High-Entropy Perovskite Oxide: A New Opportunity for Developing Highly Active and Durable Air Electrode for Reversible Protonic Ceramic Electrochemical Cells
Corresponding Author: Zongping Shao
Nano-Micro Letters,
Vol. 14 (2022), Article Number: 217
Abstract
Reversible proton ceramic electrochemical cell (R-PCEC) is regarded as the most promising energy conversion device, which can realize efficient mutual conversion of electrical and chemical energy and to solve the problem of large-scale energy storage. However, the development of robust electrodes with high catalytic activity is the main bottleneck for the commercialization of R-PCECs. Here, a novel type of high-entropy perovskite oxide consisting of six equimolar metals in the A-site, Pr1/6La1/6Nd1/6Ba1/6Sr1/6Ca1/6CoO3−δ (PLNBSCC), is reported as a high-performance bifunctional air electrode for R-PCEC. By harnessing the unique functionalities of multiple elements, high-entropy perovskite oxide can be anticipated to accelerate reaction rates in both fuel cell and electrolysis modes.

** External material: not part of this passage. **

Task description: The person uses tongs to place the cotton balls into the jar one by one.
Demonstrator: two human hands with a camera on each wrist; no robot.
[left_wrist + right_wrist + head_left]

Especially, an R-PCEC utilizing the PLNBSCC air electrode achieves exceptional electrochemical performances, demonstrating a peak power density of 1.21 W cm−2 for the fuel cell, while simultaneously obtaining an astonishing current density of − 1.95 A cm−2 at an electrolysis voltage of 1.3 V and a temperature of 600 °C. The significantly enhanced electrochemical performance and durability of the PLNBSCC air electrode is attributed mainly to the high electrons/ions conductivity, fast hydration reactivity and high configurational entropy. This research explores to a new avenue to develop optimally active and stable air electrodes for R-PCECs.
Highlights:
1 Synthesis of high-entropy perovskite oxide for air electrode in reversible proton ceramic electrochemical cells.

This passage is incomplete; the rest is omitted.